### [WHAT IS BEING ASKED]
Repeat only the stretch of lines below that runs from the line with "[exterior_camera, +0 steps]" through the line with "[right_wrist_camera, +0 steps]", unaltered.

+ + + + +

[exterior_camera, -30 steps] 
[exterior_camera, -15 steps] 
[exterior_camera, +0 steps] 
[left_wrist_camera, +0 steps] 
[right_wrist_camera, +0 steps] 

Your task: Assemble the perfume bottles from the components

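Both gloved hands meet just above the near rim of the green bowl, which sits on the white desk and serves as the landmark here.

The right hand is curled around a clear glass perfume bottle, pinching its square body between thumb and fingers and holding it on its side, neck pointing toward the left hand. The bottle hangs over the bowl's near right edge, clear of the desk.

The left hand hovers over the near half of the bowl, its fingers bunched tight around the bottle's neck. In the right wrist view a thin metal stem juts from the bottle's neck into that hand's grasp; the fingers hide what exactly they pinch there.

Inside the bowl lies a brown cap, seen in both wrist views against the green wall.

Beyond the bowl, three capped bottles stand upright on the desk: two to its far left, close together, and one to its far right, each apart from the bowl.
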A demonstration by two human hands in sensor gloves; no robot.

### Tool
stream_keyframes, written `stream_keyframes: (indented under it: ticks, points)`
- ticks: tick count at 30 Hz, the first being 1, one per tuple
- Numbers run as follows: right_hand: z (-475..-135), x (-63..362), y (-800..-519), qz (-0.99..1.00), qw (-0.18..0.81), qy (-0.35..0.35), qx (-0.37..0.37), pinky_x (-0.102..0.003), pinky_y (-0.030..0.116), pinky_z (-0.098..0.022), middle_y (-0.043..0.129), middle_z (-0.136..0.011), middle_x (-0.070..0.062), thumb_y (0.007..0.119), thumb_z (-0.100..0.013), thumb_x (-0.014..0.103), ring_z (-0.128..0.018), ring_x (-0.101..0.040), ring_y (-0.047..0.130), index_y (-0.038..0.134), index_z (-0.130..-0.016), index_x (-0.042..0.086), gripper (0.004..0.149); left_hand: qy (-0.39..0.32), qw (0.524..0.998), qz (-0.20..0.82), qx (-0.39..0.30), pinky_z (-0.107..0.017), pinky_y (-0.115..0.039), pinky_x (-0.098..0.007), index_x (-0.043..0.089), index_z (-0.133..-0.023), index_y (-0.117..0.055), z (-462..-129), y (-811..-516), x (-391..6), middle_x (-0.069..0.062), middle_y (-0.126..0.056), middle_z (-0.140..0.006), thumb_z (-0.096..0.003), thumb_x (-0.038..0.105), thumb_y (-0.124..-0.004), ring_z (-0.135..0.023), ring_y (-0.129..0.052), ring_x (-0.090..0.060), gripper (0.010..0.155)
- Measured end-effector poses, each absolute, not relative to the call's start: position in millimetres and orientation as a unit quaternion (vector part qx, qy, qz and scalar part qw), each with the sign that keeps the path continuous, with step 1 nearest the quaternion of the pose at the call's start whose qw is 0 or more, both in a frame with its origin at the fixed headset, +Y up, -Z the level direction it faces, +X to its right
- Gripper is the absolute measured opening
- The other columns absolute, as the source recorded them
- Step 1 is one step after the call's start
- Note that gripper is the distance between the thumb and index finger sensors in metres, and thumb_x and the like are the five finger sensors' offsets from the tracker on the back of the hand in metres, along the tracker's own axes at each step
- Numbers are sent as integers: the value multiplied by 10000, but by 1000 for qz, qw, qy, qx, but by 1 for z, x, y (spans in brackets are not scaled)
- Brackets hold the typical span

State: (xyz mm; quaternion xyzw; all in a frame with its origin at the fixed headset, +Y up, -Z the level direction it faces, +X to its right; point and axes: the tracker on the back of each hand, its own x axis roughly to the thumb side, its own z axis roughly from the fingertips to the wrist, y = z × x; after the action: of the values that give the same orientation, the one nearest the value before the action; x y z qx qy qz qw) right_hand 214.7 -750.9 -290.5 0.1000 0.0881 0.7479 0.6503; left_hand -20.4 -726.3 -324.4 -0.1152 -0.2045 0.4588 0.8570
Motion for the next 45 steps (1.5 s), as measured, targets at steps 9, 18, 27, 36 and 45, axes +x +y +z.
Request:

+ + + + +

### [SOLUTION TO THE EXERCISE]
[exterior_camera, +0 steps] 
[left_wrist_camera, +0 steps] 
[right_wrist_camera, +0 steps] 

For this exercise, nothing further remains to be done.